Meanwhile as an American living in Finland, I just wish I could have my directions in English, use Metric system, but have the names of streets and the like use the Finnish pronunciation. Instead it absolutely butchers the pronunciation almost beyond comprehension and gives me the streets in both Finnish and Swedish as further punishment.
kroltan|3 years ago
Not only is the portuguese pronounciation pretty bad most of the time (in their defense streets can have very annoying names over here), they don't use location to expand acronyms, so the state/province-managed highways ("SC-401" etc) get read aloud as "South Carolina 401". Couldn't be more wrong.

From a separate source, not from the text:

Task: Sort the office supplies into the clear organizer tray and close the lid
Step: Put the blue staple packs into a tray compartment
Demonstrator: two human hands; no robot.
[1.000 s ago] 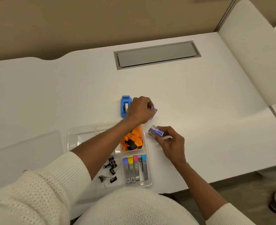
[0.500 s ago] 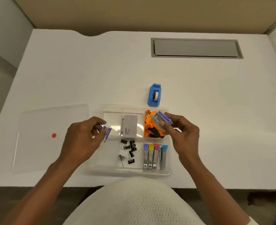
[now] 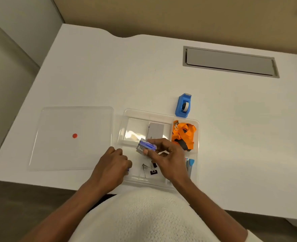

I'm not sure how this happens. Most of the time, only the English (even though I use the UK variant) voice does this incorrect substitution, but in some occasions the portuguese voice can try saying the english words "south carolina" with portuguese pronounciation, which is hilarious in a disappointing way.
(Maybe the pt-BR voice model knows to pronounce SC as humans do, just the letters, but the acronym expansion happens in text, before voice is involved, in some code paths? No idea, just guessing)
thegeomaster|3 years ago
dpifke|3 years ago
Google Maps' decision as to which street names to translate to German when using voice directions seemed completely arbitrary. Numbered streets I could kinda understand (e.g. First Street was called out as "Erste Straße"), but others were perplexing: it insisted on calling Rainbow Blvd. "Regenboden Boulevard" despite using (non-translated, but German-accented) English for every other nearby street.
If I was a German-only speaker, looking at street signs, I would have been lost.
(This was also an educational experience re: dark patterns. I eventually had to switch back to English, because I repeatedly almost got tricked into clicking "yes" instead of "not now" on things I didn't ever want to enable. Despite my having repeatedly opted out in English, Google almost got me to "consent" in German because my language skills there weren't as good.)
azalemeth|3 years ago
A typical Danish name might be Ny Munkegade -- new monk's street. Google maps directions produce "noy mun keg ade", which is utterly incomprehensible.
diftraku|3 years ago
Sometimes the lane guidance also likes to pick up on the destinations from the overhead signs, trying to pronounce the Finnish and Swedish names with less than stellar results.